Rodada cámara en mano, el acercamiento de Kawase a sus personajes difiere de su trabajo en Moe no suzaku por ser más crudo, más áspero. Quizás haya más rabia que dolor contenido en la forma en la que se aproximan a las ausencias. El largo metraje dificulta la conexión con los personajes. En conjunto, resulta una buena película, algo lastrada por su duración y el montaje.
Kya ka ra ba a (Sky, Wind, Fire, Water, Earth) (2001)
De nuevo un documental y, de nuevo, Kawase vuelve a sus relaciones familiares. Esta vez, trabajando a ambos lados de la cámara. La directora retoma la exploración subjetiva, autobiográfica, que ya planteara en sus primeros documentales. Ahogada por la incomprensión de sus propios sentimientos hacia sus padres, la directora plasmaba todo esto en sus películas, que presentaba como una prolongación de sus sentimientos. Pero en esta ocasión, la directora lo dibuja en su propio cuerpo: el tatuaje como un recordatorio de aquello que le hace sufrir.
Si al final de Ni tsutsumarete (Embracing) Kawase expresaba su deseo de acercarse a su padre, como una forma de calmar su permanente desasosiego, en Kya ka ra ba a (Sky, Wind, Fire, Water, Earth) esa sensación parece haberse convertido en confusión, en incomprensión. La respuesta a sus problemas no la encontrará en los objetos que filma. La directora lo sabe y nos lo transmite. La paz que reconoce en los objetos que la rodean, su finalidad clara con y una presencia familiar, pero que parece desconocer en ella misma. A través de la cámara, Kawase revisa su entorno, pero no encuentra las respuestas que tanto ansía.
Tsuioku no dansu (Letter from a Yellow Cherry Blossom) (2003)
Podría decirse que este es el primer trabajo por encargo que realiza Kawase. Pero se trata de un encargo muy especial: un enfermo (Kazuo Nishii), postrado en su cama, le pide que filme los últimos días de su vida. Desde esa premisa, se establece un diálogo entre el enfermo y la directora en el que todo tiene cabida. Repasaran relaciones personales, sus miedos… Una persona joven a la que la enfermedad ha dejado sin futuro y que espera dejar constancia de quien ha sido a través de las imágenes de Kawase. Las flores de un cerezo, como la metáfora de una vida que perece justo cuando alcanzaba su esplendor.

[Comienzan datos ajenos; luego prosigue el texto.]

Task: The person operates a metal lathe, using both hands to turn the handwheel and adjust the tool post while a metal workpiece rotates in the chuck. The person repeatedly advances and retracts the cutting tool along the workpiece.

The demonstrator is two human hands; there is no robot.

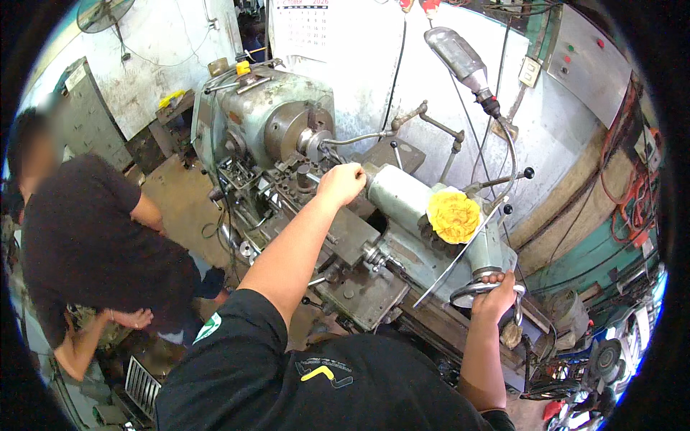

Kawase decide mostrarnos como prólogo de las entrevistas el desenlace que, inevitablemente, tendrá lugar. De esa manera, la directora parece despojar a la cinta del inherente dramatismo que la situación conlleva. Elimina cierta tensión y se concentra en el testimonio de Kazuo. Su acercamiento es respetuoso con los momentos en los que el dolor remonta, dejando al enfermo fuera de plano o mostrándolo de espalda. La cámara de Kawase parece acompañarle en esos momentos. Solo hacia el final la cámara se enfrenta a Kazuo para mostrar la tos incesante y las lágrimas que esta le provoca. En esos momentos, la realizadora no se acobarda, como tampoco lo hace en los momentos en los que los diálogos dejan patente cierta hostilidad: la del enfermo ante el final y la de Kawase por entender se papel en todo esto.